Imagine controlling an aircraft with your thoughts - e.g. a jetpack that operates based upon thoughts like in the movie Iron Man, offering 360° visual passthrough and real-time sensory feedback. Now imagine this is all possible in real life - using a brain-computer interface (BCI) headset that reads your brain signals and translates them into flight commands.
Isn't it too risky to directly interface BCI data to flight controls?
Of course - you might think that directly interfacing our motor imagery data to flight controls would be too dangerous or risky to noise or other artifacts. First of all, our AI-trained model is designed to filter out noise and artifacts, ensuring that only the most relevant signals are used for control. Second, we are not directly interfacing with flight controls. Instead, we are using a large action model (LAM) to interpret the BCI data and issue commands to the drone. By introducing a middle layer - we like to call it a Fly-by-large action model (LAM) system (fly-by-wire system 2.0!) - that handles all the flight controls between the aircraft and the BCI input - we introduce a safe and reliable way to control the aircraft using BCI data.
What will the Large Action Model (LAM) do?
Large action models (LAMs) are AI models designed to understand human intentions and translate them into actions within a given environment or system. Instead of directly controlling the aircraft using motor imagery data, the LAM will treat the BCI input as a "prompt" and will determine best course of action based on the BCI input. In the situation of emergency, the LAM will issue commands to the aircraft to stabilize it and prevent crashes. In normal flight, the LAM will interpret the BCI input and issue commands to the aircraft to perform desired actions. Our goal is to bring SpaceX's Crew Dragon-level automation to the aircraft itself, but if manual control is needed, our Brain-Computer Interface will help pilots "prompt" their desired actions to the flight computer.

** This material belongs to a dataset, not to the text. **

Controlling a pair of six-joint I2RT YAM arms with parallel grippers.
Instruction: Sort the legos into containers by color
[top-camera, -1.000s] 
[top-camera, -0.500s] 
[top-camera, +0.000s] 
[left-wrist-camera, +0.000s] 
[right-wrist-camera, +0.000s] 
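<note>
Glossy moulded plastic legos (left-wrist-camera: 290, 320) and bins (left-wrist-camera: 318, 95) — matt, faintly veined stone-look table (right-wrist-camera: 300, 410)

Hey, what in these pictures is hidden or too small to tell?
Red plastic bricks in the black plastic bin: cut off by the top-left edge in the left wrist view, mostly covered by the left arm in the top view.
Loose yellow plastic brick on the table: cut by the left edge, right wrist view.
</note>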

3D Head Scan for Custom Helmet Design
One of the key components of a successful non-invasive BCI system is to make it fit the user perfectly - every probe on the BCI headset must be in contact with the user's scalp to get accurate readings. To achieve this, we are developing a 3D head scan system that will allow us to create a custom-fit helmet for each user. Our first demo app was possible thanks to the iPhone's TrueDepth sensor, which allows us to create a 3D model of the user's head in real-time. Our technical founder John has developed an iOS app with a C++ library that can stich together the point cloud data from iPhone's front-facing sensors to create a complete 3D model of the user's head.

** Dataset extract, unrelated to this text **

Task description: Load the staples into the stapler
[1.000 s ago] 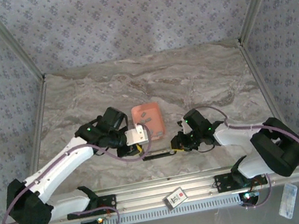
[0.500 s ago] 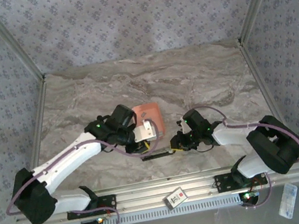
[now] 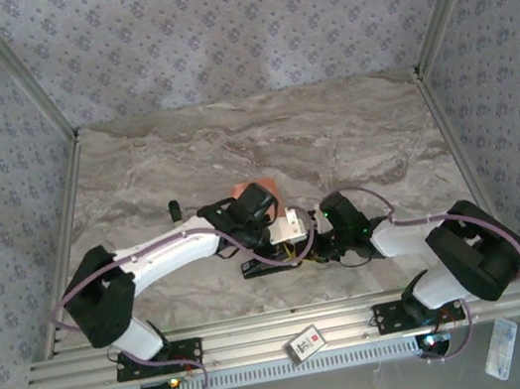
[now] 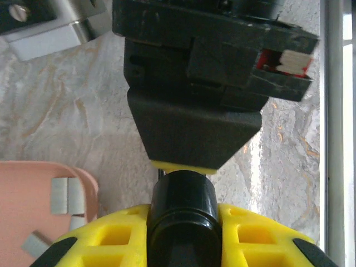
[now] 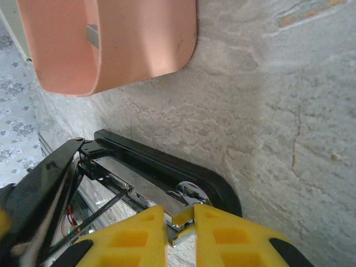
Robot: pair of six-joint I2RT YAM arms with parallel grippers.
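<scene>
Short grey staples (image 4: 61,196) lie in the smooth salmon tray (image 4: 22,211), beside the black, chrome-railed stapler (image 5: 167,164). The outstretched left gripper (image 4: 181,222) clamps its rounded black end; the right gripper (image 5: 179,214), elbow folded, pinches the chrome rail.

Salmon-orange tray (image 5: 111,44), dull grey staples (image 4: 58,196), a black stapler (image 5: 167,160) (shiny silver inside), bright yellow fingers (image 5: 228,236), white arms (image 3: 165,254), a grey-beige marbled table (image 3: 349,128), pale walls (image 3: 231,28) with blue-grey floral print.
</scene>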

Early access of Orchestr 3D Face & Head Scan is available for iPhone users:
You can simply scan your head using an iPhone with LiDAR and export the 3D model to OBJ format and check dimensions like interpupillary distance and head circumference (coming soon).
Founder's Background
John was in flight training to get an IFR rating on a Cessna 172 (single-engine plane), and has a background in computer science at UC Irvine, specializing in machine learning and computer vision. He is also a drone pilot with experience in FPV racing and building custom drones. His goal is to revolutionize how pilots interact with their aircraft, making it more intuitive and efficient.